**Data extract:**
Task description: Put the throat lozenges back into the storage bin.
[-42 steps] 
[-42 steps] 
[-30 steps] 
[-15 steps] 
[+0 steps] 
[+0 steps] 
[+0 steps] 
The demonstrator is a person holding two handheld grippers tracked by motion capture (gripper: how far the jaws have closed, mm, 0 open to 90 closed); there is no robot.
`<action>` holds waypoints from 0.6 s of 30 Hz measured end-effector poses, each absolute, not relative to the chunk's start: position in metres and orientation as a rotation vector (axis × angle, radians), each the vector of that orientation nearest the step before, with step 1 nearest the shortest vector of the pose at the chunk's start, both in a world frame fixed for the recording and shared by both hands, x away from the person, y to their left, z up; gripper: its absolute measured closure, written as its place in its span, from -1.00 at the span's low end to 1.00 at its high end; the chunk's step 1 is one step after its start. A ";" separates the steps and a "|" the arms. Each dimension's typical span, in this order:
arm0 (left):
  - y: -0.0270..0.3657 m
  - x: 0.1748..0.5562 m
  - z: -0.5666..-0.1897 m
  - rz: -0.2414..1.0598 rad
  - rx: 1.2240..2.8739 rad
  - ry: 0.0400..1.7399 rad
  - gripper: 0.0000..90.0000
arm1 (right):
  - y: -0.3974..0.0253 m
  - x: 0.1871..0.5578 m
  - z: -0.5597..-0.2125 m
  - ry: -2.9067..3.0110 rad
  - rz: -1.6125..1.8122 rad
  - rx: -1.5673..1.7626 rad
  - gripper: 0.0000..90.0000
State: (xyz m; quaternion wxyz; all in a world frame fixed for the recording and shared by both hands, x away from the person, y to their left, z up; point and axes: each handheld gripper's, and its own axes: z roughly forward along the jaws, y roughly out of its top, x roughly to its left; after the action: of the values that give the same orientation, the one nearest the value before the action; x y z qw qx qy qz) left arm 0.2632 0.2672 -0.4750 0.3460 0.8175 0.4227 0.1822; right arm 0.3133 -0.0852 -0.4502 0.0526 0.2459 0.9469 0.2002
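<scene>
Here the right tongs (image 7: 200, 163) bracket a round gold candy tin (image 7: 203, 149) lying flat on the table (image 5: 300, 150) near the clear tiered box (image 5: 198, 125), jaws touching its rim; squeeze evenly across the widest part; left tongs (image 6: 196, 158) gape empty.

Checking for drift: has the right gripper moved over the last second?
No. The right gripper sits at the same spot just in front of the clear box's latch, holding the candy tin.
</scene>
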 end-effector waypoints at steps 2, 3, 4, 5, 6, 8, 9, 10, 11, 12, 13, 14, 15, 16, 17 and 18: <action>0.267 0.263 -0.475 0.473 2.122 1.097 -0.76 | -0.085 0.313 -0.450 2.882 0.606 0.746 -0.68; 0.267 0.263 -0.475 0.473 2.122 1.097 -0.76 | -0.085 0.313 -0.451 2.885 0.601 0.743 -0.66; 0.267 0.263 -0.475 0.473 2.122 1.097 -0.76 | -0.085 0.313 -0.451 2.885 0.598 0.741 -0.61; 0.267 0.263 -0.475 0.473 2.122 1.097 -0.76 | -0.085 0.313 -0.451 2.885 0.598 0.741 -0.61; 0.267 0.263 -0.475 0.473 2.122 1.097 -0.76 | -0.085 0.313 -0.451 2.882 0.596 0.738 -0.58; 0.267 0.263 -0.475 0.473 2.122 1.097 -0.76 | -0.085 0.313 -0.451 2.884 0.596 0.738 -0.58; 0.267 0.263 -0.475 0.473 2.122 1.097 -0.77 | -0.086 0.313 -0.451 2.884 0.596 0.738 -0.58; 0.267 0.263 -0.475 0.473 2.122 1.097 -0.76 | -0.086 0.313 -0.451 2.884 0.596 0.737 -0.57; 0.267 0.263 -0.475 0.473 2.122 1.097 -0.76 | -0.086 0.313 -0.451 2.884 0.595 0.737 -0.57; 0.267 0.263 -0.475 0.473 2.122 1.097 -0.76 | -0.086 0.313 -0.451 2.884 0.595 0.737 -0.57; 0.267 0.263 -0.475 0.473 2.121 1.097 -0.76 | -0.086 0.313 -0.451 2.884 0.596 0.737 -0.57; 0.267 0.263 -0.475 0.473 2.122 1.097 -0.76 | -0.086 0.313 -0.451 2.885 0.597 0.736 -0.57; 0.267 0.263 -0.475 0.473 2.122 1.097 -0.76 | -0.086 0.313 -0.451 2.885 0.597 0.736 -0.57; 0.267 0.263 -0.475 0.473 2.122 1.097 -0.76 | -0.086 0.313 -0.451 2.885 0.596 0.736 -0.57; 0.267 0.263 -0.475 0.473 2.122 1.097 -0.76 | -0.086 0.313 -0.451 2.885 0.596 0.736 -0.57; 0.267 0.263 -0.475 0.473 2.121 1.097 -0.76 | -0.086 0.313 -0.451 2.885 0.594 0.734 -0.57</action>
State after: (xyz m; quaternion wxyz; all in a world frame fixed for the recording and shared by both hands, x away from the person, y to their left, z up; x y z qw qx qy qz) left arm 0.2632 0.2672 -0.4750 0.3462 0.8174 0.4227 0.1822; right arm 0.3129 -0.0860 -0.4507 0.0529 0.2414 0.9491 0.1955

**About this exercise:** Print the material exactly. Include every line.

**Answer area:**
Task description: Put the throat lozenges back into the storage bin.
[-42 steps] 
[-42 steps] 
[-30 steps] 
[-15 steps] 
[+0 steps] 
[+0 steps] 
[+0 steps] 
The demonstrator is a person holding two handheld grippers tracked by motion capture (gripper: how far the jaws have closed, mm, 0 open to 90 closed); there is no robot.
`<action>` holds waypoints from 0.6 s of 30 Hz measured end-effector poses, each absolute, not relative to the chunk's start: position in metres and orientation as a rotation vector (axis × angle, radians), each the vector of that orientation nearest the step before, with step 1 nearest the shortest vector of the pose at the chunk's start, both in a world frame fixed for the recording and shared by both hands, x away from the person, y to their left, z up; gripper: its absolute measured closure, written as its place in its span, from -1.00 at the span's low end to 1.00 at its high end; the chunk's step 1 is one step after its start. A ";" separates the steps and a "|" the arms. Each dimension's typical span, in this order:
arm0 (left):
  - y: -0.0270..0.3657 m
  - x: 0.1748..0.5562 m
  - z: -0.5666..-0.1897 m
  - rz: -0.2414..1.0598 rad
  - rx: 1.2240..2.8739 rad
  - ry: 0.0400..1.7399 rad
  - gripper: 0.0000..90.0000
arm1 (right):
  - y: -0.3974..0.0253 m
  - x: 0.1871..0.5578 m
  - z: -0.5597..-0.2125 m
  - ry: -2.9067..3.0110 rad
  - rz: -1.6125..1.8122 rad
  - rx: -1.5673..1.7626 rad
  - gripper: 0.0000..90.0000
State: (xyz m; quaternion wxyz; all in a world frame fixed for the recording and shared by both hands, x away from the person, y to their left, z up; point and axes: each handheld gripper's, and its own axes: z roughly forward along the jaws, y roughly out of its top, x roughly to its left; after the action: of the values that give the same orientation, the one nearest the value before the action; x y z qw qx qy qz) left arm 0.2632 0.2672 -0.4750 0.3460 0.8175 0.4227 0.1822; right arm 0.3133 -0.0852 -0.4502 0.0526 0.2459 0.9469 0.2002
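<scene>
Here the right tongs (image 7: 200, 163) bracket a round gold candy tin (image 7: 203, 149) lying flat on the table (image 5: 300, 150) near the clear tiered box (image 5: 198, 125), jaws touching its rim; squeeze evenly across the widest part; left tongs (image 6: 196, 158) gape empty.

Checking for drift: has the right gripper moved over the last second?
No. The right gripper sits at the same spot just in front of the clear box's latch, holding the candy tin.
</scene>
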 end-effector waypoints at steps 2, 3, 4, 5, 6, 8, 9, 10, 11, 12, 13, 14, 15, 16, 17 and 18: <action>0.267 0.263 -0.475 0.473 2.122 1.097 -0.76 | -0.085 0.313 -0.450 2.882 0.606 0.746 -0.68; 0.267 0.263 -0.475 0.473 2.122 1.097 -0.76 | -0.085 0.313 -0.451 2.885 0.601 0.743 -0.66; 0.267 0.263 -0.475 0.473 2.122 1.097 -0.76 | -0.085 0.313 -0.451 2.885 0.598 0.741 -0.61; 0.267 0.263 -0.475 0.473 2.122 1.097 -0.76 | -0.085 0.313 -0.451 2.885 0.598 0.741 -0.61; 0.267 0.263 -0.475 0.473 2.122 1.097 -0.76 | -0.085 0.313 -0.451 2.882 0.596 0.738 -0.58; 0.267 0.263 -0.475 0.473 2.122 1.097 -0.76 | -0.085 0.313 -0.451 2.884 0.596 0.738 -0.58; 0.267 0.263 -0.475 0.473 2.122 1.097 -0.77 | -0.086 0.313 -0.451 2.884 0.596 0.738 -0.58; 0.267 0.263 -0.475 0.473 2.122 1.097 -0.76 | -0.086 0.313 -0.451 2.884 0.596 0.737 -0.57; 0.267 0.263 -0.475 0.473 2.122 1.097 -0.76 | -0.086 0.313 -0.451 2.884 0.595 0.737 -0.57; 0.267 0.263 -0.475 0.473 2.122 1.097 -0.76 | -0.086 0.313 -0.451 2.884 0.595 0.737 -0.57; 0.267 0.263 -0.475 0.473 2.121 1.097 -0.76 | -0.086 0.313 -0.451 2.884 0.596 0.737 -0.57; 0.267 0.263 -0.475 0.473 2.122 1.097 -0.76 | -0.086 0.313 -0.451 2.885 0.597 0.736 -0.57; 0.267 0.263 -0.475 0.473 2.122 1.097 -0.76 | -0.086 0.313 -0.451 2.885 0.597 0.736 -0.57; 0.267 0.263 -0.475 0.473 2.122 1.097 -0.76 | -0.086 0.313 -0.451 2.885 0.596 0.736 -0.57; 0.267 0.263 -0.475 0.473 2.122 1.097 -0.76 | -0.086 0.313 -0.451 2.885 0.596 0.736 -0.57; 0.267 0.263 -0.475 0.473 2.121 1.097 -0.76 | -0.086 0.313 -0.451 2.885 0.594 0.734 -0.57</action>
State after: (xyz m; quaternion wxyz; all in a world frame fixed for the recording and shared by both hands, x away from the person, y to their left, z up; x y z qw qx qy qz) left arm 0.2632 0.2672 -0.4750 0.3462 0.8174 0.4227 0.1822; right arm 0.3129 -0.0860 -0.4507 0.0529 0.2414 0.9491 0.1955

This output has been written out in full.